What’s the end goal here? Is Calc2.multiply supposed to get the product of a, b and c? How does the two argument/binary method Calc1.multiply relate to the (three or an arbitrary number?) arguments in Calc2.multiply?

Do you know how many arguments there are in the first place though? Without knowing how many arguments there are beforehand then perhaps you could pass a container/iterable as the argument instead of passing multiple arguments and simply rely on a loop, code folding e.g. reduce or otherwise to perform the operation (sidestepping *args but I’m not 100% what you’re really after).

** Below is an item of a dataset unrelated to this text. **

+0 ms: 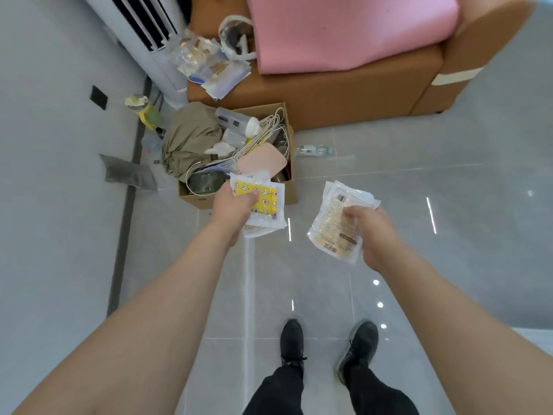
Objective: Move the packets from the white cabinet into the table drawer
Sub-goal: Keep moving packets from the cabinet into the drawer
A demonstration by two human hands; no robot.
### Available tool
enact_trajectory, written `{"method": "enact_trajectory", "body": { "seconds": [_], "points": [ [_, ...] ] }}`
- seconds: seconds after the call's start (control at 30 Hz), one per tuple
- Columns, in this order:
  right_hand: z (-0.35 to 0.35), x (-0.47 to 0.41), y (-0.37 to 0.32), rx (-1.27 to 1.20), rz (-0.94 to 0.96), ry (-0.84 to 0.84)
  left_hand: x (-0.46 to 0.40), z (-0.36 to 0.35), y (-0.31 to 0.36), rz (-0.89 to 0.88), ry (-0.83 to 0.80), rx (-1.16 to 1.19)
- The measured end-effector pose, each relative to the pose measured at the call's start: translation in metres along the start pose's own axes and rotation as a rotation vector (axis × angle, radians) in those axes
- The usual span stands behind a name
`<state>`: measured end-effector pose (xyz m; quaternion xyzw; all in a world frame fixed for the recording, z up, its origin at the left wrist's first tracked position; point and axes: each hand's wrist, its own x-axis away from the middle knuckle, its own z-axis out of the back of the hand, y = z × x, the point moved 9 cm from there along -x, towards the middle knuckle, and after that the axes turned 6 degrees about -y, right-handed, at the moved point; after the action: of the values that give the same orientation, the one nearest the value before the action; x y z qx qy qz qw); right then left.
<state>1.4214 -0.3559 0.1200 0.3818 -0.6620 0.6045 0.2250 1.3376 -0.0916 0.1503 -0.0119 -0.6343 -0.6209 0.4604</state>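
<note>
Packets light, slippery: left hand (236, 205) grips yellow-printed clear plastic packets (260, 199); right hand (371, 232) pinches beige clear-wrapped packets (335, 229) edgewise.

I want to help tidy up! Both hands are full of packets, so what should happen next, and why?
Probably carry them on to the table drawer. The left hand grips the yellow-patterned packets and the right hand grips the beige packets, so neither can pick up more. No drawer shows in this view.

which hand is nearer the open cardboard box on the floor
Left. The left hand holds packets right over the cardboard box near edge; the right hand holds packets off to its right.
</note>
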Motion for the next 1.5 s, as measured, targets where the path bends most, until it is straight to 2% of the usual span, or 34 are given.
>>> {"method": "enact_trajectory", "body": {
  "seconds": [0.4, 0.77, 0.9, 1.3, 1.5],
  "points": [
    [0.231, -0.085, -0.109, -0.153, -0.019, 0.215, -0.062, -0.279, 0.081, -0.015, -0.222, -0.093],
    [0.349, -0.171, -0.170, -0.330, -0.023, 0.360, -0.138, -0.474, 0.134, -0.035, -0.374, -0.180],
    [0.402, -0.180, -0.200, -0.378, -0.024, 0.397, -0.135, -0.556, 0.155, -0.037, -0.457, -0.234],
    [0.628, -0.179, -0.301, -0.616, 0.051, 0.513, -0.091, -0.842, 0.230, -0.123, -0.601, -0.360],
    [0.714, -0.195, -0.333, -0.705, 0.051, 0.581, -0.093, -0.967, 0.250, -0.123, -0.679, -0.430]
  ]
}}
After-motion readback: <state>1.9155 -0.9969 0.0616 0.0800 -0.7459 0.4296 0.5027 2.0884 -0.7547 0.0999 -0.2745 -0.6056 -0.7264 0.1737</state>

My goal with this piece of code is to make Calc2 work with either two or three variables, performing multiplication with two variables by inheriting from another class. I was trying to achieve this by using the properties of classes.

If you want exactly three arguments then you’re probably right to try and avoid *args if possible. However you might have problems with trying to use print instead of return, since one call would rely on the other you may as well write an entirely new method otherwise.

If it returned then you could use the result of the first call with a, b as the first argument of another call with c. If not perhaps you could simply introduce a default value to c. Then you can pass 2 or 3 variables as preferred.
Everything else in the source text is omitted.